Now let’s get the process ID of the application by running the “./dotnet-dump ps” command. After getting the process ID information, let’s get the dump of the application with the following command.

./dotnet-dump collect -p YOUR_PROCESS_ID

As we can see, the dump has been created with a size of “630MB“. Before copying it to our local environment, we need to compress the dump file in the same way. This time we can use the “gzip” tool inside the container.

gzip DUMP_NAME

After that we can copy the compressed dump file to our local environment as follows.

kubectl cp YOUR_POD_NAME:/app/DUMP_NAME.gz ./dotnetdump/mydump.gz

Let’s Analyze With WinDbg

To be able to analyze dump files, there are different tool options such as WinDbg, Visual Studio, PerfView etc. Within the scope of this article, I will use WinDbg for the dump we got from windows container. If you want to prefer more visual tool, you can also consider other options. If you don’t have WinDbg tool, you can get it by following the “Debugging Tools for Windows” topic on this link. There is also a new version called WinDbg Preview. But I couldn’t run it as stable as the old version. That’s why I’m going with non-preview version. Since we have performed the dump operation with the x86 target platform for the windows container, let’s run the WinDbg (x86) version and follow the “File>Open Crash Dump” menu and select the dump file that we copied under the “C:\procdump” directory. First of all, in order to use symbols in debugging operations (for callstack, variables), let’s add the paths of the “Microsoft Symbol” server and the pdb files of the application to the symbol search path as follows.

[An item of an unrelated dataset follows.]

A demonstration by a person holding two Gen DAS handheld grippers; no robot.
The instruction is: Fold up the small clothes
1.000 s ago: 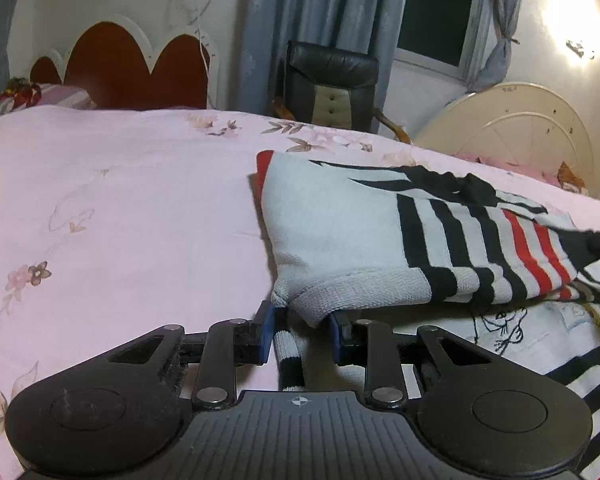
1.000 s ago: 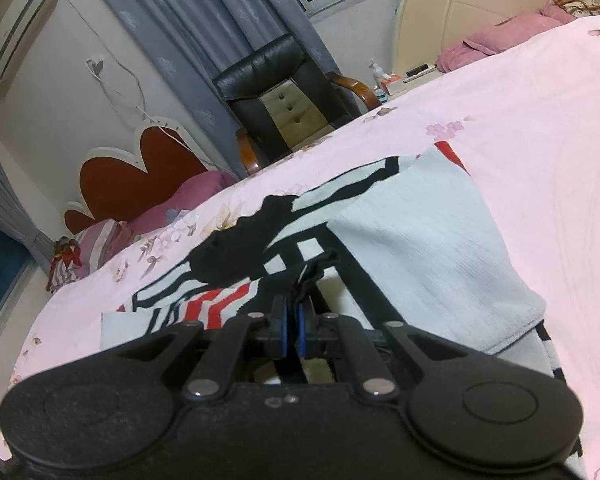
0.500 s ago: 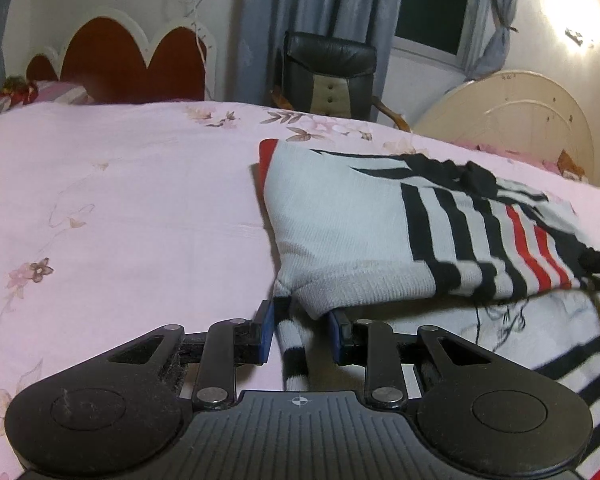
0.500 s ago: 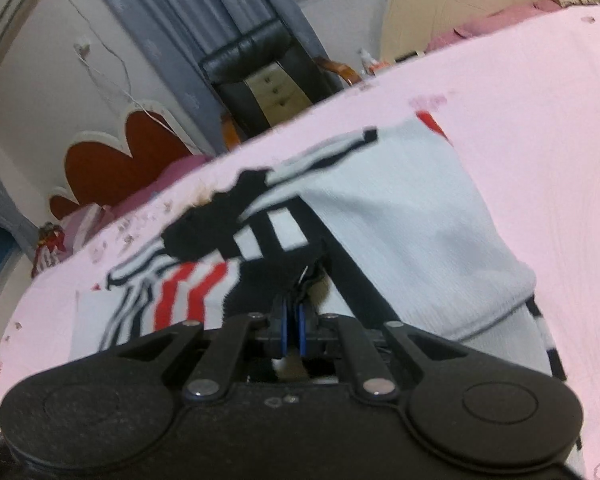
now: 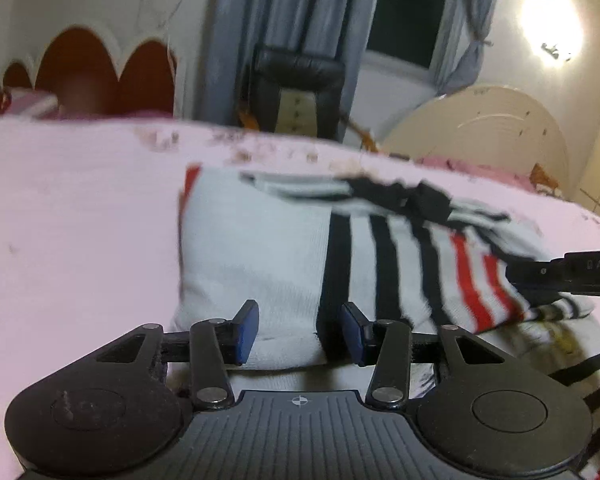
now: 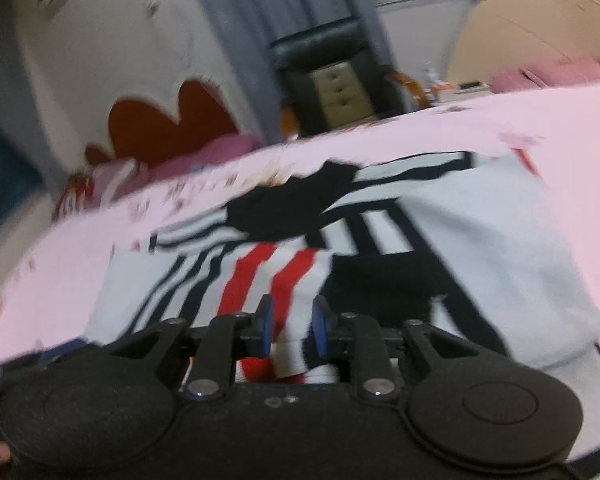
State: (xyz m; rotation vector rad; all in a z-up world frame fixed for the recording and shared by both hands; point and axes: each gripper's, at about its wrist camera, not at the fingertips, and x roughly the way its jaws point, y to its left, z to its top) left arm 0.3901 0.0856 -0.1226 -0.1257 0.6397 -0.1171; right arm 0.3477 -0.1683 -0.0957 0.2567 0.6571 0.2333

.sympath srv*https://msdl.microsoft.com/download/symbols
.sympath+ C:\source\MemoryLeakNETFramework\bin\Debug

Then, let’s run the following commands to see detailed symbol logs and load new symbol information.

!sym noisy
.reload

Now in order to debug the managed code, we need to install the SOS Debugging Extension into WinDbg. During this installation process, we should be careful that the version of the SOS extension we want to install and its bitness, should match with the CLR version and the bitness of the host machine that we got the dump. Fortunately, the appropriate SOS extension can be easily installed with the “!analyze –v” command. Normally we can use this command for exception analysis for crash dumps but we can also use this command to automatically load all required dlls via symbol search paths.

NOTE: Things might get a little complicated if the appropriate SOS dll cannot be found. If the target server where the dump was taken from can still be accessible, the relevant SOS and mscordacwks dlls should be taken from there or the relevant Microsoft update patch should be found and the related dlls should be taken from there. Then should be manually included in WinDbg with the command “C:\SOS\sos.XXX.dll“.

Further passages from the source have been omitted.